_TASK BRIEF_
This exercise requires an exact output of the listing, images omitted.

☆ ☆ ☆ ☆

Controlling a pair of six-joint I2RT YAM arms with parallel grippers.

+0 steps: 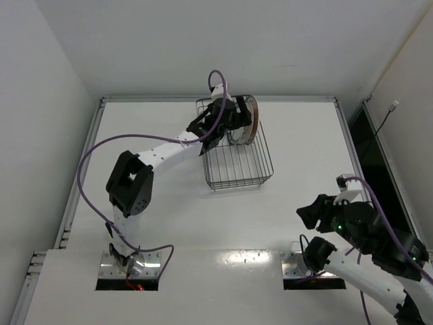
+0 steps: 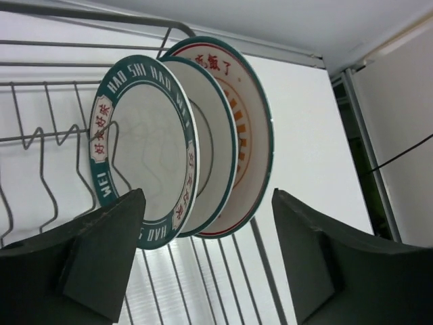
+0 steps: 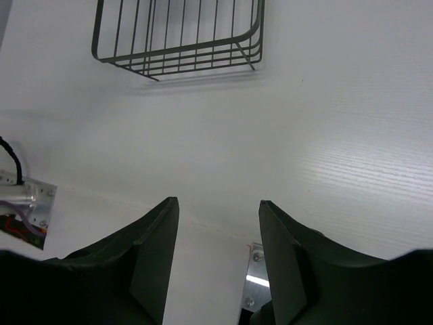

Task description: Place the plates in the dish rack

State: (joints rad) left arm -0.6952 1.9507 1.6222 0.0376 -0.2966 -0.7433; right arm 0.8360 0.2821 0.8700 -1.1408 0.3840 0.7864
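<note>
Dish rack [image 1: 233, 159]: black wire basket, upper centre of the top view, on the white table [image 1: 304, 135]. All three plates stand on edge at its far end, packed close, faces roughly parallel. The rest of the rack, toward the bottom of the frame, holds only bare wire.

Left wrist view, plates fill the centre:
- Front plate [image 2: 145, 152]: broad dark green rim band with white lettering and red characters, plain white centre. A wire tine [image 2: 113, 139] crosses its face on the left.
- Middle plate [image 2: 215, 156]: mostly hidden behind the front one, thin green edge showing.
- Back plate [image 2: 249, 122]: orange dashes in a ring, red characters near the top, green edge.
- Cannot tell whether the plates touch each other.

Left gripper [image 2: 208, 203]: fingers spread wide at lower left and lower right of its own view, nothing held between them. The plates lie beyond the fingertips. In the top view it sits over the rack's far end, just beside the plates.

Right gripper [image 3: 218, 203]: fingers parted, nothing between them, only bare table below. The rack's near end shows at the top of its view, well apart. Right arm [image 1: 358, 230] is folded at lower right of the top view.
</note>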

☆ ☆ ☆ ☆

_SOLUTION TO THIS PROBLEM_
Controlling a pair of six-joint I2RT YAM arms with parallel grippers.

+0 steps: 
+0 steps: 
+0 steps: 

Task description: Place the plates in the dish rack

State: (joints rad) left arm -0.6952 1.9507 1.6222 0.0376 -0.2966 -0.7433; right arm 0.8360 0.2821 0.8700 -1.1408 0.3840 0.7864
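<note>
Dish rack [image 1: 233, 159]: black wire basket, upper centre of the top view, on the white table [image 1: 304, 135]. All three plates stand on edge at its far end, packed close, faces roughly parallel. The rest of the rack, toward the bottom of the frame, holds only bare wire.

Left wrist view, plates fill the centre:
- Front plate [image 2: 145, 152]: broad dark green rim band with white lettering and red characters, plain white centre. A wire tine [image 2: 113, 139] crosses its face on the left.
- Middle plate [image 2: 215, 156]: mostly hidden behind the front one, thin green edge showing.
- Back plate [image 2: 249, 122]: orange dashes in a ring, red characters near the top, green edge.
- Cannot tell whether the plates touch each other.

Left gripper [image 2: 208, 203]: fingers spread wide at lower left and lower right of its own view, nothing held between them. The plates lie beyond the fingertips. In the top view it sits over the rack's far end, just beside the plates.

Right gripper [image 3: 218, 203]: fingers parted, nothing between them, only bare table below. The rack's near end shows at the top of its view, well apart. Right arm [image 1: 358, 230] is folded at lower right of the top view.
</note>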

The output shown is complete.